## What is expected
A word-for-word copy of the listing, free of images, is the expected answer.

::::::::::

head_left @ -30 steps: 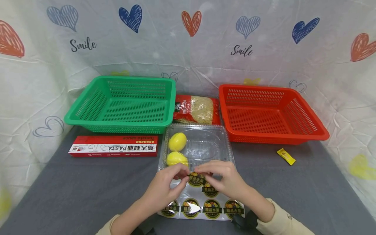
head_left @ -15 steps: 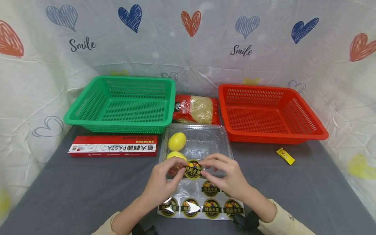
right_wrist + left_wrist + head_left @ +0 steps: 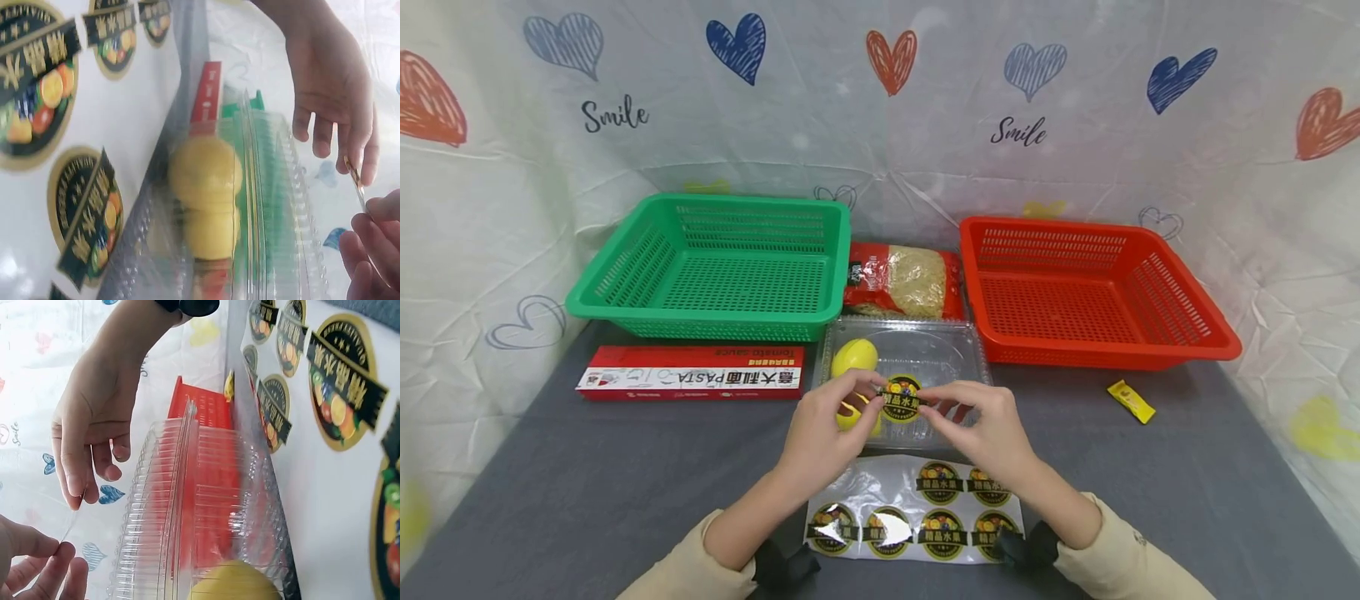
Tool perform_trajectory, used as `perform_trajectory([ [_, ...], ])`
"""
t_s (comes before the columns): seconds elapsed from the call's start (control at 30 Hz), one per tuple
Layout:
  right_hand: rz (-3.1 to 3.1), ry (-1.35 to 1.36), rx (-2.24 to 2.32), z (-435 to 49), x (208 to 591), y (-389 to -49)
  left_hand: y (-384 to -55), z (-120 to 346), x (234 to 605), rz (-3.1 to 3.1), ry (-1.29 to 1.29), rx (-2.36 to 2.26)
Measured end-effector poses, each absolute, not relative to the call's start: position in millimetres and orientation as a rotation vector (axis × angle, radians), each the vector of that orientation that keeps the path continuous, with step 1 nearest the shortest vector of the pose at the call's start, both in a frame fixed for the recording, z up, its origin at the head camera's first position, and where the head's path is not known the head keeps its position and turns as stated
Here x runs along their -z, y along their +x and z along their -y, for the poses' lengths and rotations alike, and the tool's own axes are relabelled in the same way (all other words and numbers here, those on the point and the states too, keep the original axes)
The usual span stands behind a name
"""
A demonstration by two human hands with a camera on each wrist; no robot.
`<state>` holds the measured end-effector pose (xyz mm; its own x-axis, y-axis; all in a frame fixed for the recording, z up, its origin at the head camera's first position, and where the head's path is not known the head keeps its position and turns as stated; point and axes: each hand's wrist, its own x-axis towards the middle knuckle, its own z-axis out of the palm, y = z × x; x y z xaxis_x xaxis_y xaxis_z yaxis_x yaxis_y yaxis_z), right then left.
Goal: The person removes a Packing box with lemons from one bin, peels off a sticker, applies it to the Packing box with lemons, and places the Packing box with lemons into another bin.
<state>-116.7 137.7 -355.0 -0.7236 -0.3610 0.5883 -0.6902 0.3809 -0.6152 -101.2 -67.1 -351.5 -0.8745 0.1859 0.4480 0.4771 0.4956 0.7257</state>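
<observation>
Head view: pinches a round fruit sticker (image 3: 901, 398), black and gold with a lettered band, by its left edge in the left hand (image 3: 831, 421) and by its right edge in the right hand (image 3: 981, 421), with a narrow grip on both sides. Holds it face up over the front part of a clear plastic clamshell box (image 3: 925, 350). Shows one lemon (image 3: 854, 357) plainly at the left in that box, and a second lemon (image 3: 863, 421) partly behind the left hand. Has a glossy sticker sheet (image 3: 880, 477) lying in front on the grey-covered bench (image 3: 700, 475), with two stickers in its far row and four in the near one. Places a green basket (image 3: 707, 314) at back left, a red basket (image 3: 1105, 356) at back right, and a bag of noodles (image 3: 917, 282) between. Sets a pasta box (image 3: 692, 385) before the green basket, and a small yellow sachet (image 3: 1131, 402) before the red one.

Left wrist view: shows the sticker nearly edge-on, stretched between thumbs and fingers, apart from the clamshell box. Reveals a black band (image 3: 199, 305) on the right wrist.

Right wrist view: shows the same two-sided pinch at far right, and both lemons through clear plastic.
</observation>
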Motion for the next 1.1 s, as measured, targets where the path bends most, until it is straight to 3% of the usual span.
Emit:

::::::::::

## Result of this task
head_left @ -30 steps: 
head_left @ -15 steps: 
right_wrist + left_wrist + head_left @ +0 steps: 
Tool perform_trajectory, used as `perform_trajectory([ [_, ...], ])`
"""
t_s (comes before the columns): seconds elapsed from the call's start (control at 30 Hz), one per tuple
Layout:
  right_hand: rz (-3.1 to 3.1), ry (-1.35 to 1.36), rx (-2.24 to 2.32), z (-435 to 49), x (208 to 591), y (-389 to -49)
  left_hand: y (-384 to -55), z (-120 to 346), x (234 to 605), rz (-3.1 to 3.1), ry (-1.29 to 1.29), rx (-2.36 to 2.26)
Measured end-effector poses, each absolute, not relative to the call's start: position in millimetres and orientation as a rotation vector (axis × angle, radians), each the vector of that orientation that keeps the path continuous, with step 1 nearest the shortest vector of the pose at the call's start, both in a frame fixed for the recording, z up, its origin at the head camera's first position, and where the head's path is not known the head keeps its position and turns as stated
Here x runs along their -z, y along their +x and z along their -y, for the poses' lengths and rotations alike, and the tool's own axes are relabelled in the same way (all other words and numbers here, those on the point and the states too, keep the original axes)
The usual span stands behind a name
"""
A demonstration by two human hands with a camera on each wrist; no robot.
`<state>` holds the measured end-effector pose (xyz mm; its own x-axis, y-axis; all in a frame fixed for the recording, z up, its origin at the head camera's first position, and where the head's path is not known the head keeps its position and turns as stated; point and axes: each hand's wrist, its own x-axis towards the middle knuckle, its own z-axis out of the palm, y = z × x; x y z xaxis_x xaxis_y xaxis_z yaxis_x yaxis_y yaxis_z), right then left.
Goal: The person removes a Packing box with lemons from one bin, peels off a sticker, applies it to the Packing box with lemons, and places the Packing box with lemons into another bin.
<state>-116.7 137.7 -355.0 -0.7236 -0.3610 0.5883 -0.6902 0.3809 -0.6152 -101.2 -67.1 -351.5 -0.8745 0.1859 0.4480 0.4771 0.4956 0.7257</state>
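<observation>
Head view: pinches a round fruit sticker (image 3: 901, 398), black and gold with a lettered band, by its left edge in the left hand (image 3: 831, 421) and by its right edge in the right hand (image 3: 981, 421), with a narrow grip on both sides. Holds it face up over the front part of a clear plastic clamshell box (image 3: 925, 350). Shows one lemon (image 3: 854, 357) plainly at the left in that box, and a second lemon (image 3: 863, 421) partly behind the left hand. Has a glossy sticker sheet (image 3: 880, 477) lying in front on the grey-covered bench (image 3: 700, 475), with two stickers in its far row and four in the near one. Places a green basket (image 3: 707, 314) at back left, a red basket (image 3: 1105, 356) at back right, and a bag of noodles (image 3: 917, 282) between. Sets a pasta box (image 3: 692, 385) before the green basket, and a small yellow sachet (image 3: 1131, 402) before the red one.

Left wrist view: shows the sticker nearly edge-on, stretched between thumbs and fingers, apart from the clamshell box. Reveals a black band (image 3: 199, 305) on the right wrist.

Right wrist view: shows the same two-sided pinch at far right, and both lemons through clear plastic.
</observation>
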Motion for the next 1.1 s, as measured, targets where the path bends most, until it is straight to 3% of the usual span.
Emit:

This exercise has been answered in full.